◆ **Work order**:
Starting at the first line of the data, please print exactly those lines through the one that holds "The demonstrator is", omitting every picture.

◆ **Supplied material**:
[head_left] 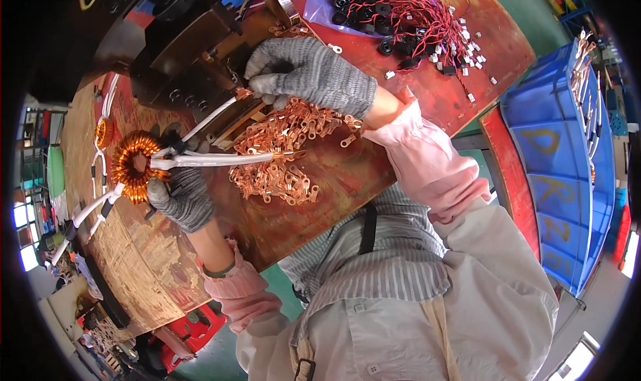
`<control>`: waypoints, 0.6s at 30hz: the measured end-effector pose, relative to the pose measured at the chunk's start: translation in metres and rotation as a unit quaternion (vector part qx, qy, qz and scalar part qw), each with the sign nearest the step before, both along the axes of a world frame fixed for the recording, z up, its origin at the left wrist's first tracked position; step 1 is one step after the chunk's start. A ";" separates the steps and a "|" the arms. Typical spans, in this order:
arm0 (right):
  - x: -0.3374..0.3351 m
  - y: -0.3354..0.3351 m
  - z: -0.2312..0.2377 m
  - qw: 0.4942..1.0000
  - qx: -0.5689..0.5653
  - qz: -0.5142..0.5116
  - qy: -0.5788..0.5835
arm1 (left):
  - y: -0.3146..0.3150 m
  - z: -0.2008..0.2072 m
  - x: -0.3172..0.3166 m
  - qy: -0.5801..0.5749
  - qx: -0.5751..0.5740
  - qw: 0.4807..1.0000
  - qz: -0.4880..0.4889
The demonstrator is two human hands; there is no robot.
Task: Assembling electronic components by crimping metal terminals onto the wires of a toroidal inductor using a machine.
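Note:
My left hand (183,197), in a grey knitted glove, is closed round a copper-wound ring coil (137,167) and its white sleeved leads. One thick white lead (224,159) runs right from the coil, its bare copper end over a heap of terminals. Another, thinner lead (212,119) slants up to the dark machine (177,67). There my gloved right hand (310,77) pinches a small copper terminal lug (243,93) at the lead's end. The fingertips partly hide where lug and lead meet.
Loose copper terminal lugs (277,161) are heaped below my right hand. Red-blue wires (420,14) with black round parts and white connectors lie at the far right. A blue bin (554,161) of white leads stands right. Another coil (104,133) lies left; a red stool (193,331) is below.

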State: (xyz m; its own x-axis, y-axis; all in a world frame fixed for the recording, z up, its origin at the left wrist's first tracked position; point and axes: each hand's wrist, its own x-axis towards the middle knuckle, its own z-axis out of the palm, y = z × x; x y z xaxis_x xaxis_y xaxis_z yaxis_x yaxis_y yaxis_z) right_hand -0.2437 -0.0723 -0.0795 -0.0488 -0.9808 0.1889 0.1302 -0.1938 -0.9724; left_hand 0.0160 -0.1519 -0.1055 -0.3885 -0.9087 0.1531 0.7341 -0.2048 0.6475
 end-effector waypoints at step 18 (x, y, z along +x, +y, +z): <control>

◆ **Exercise answer**:
[head_left] 
`<control>`: waypoints, 0.6s at 30hz: the measured end-effector pose, relative to the pose measured at the chunk's start: translation in metres and rotation as a unit quaternion (vector part qx, qy, qz and scalar part qw), each with the sign nearest the step before, both along the axes of a world frame fixed for the recording, z up, its origin at the left wrist's first tracked position; step 1 is one step after the chunk's start. A ";" separates the steps and a "|" the arms. Typical spans, in this order:
arm0 (right):
  - x: -0.3374..0.3351 m
  - y: -0.3354..0.3351 m
  - z: -0.2312..0.2377 m
  - qw: 0.4942..1.0000
  - qx: -0.5689..0.5653
  - qz: -0.5142..0.5116
  - qy: -0.5788..0.5835
arm1 (left):
  - y: -0.3146..0.3150 m
  - z: -0.2008..0.2072 m
  - x: -0.3172..0.3166 m
  - qy: -0.5801..0.5749
  - qx: -0.5751..0.5740
  - qw: 0.4807..1.0000
  - qz: -0.4880..0.4889
The demonstrator is two human hands; there is no robot.

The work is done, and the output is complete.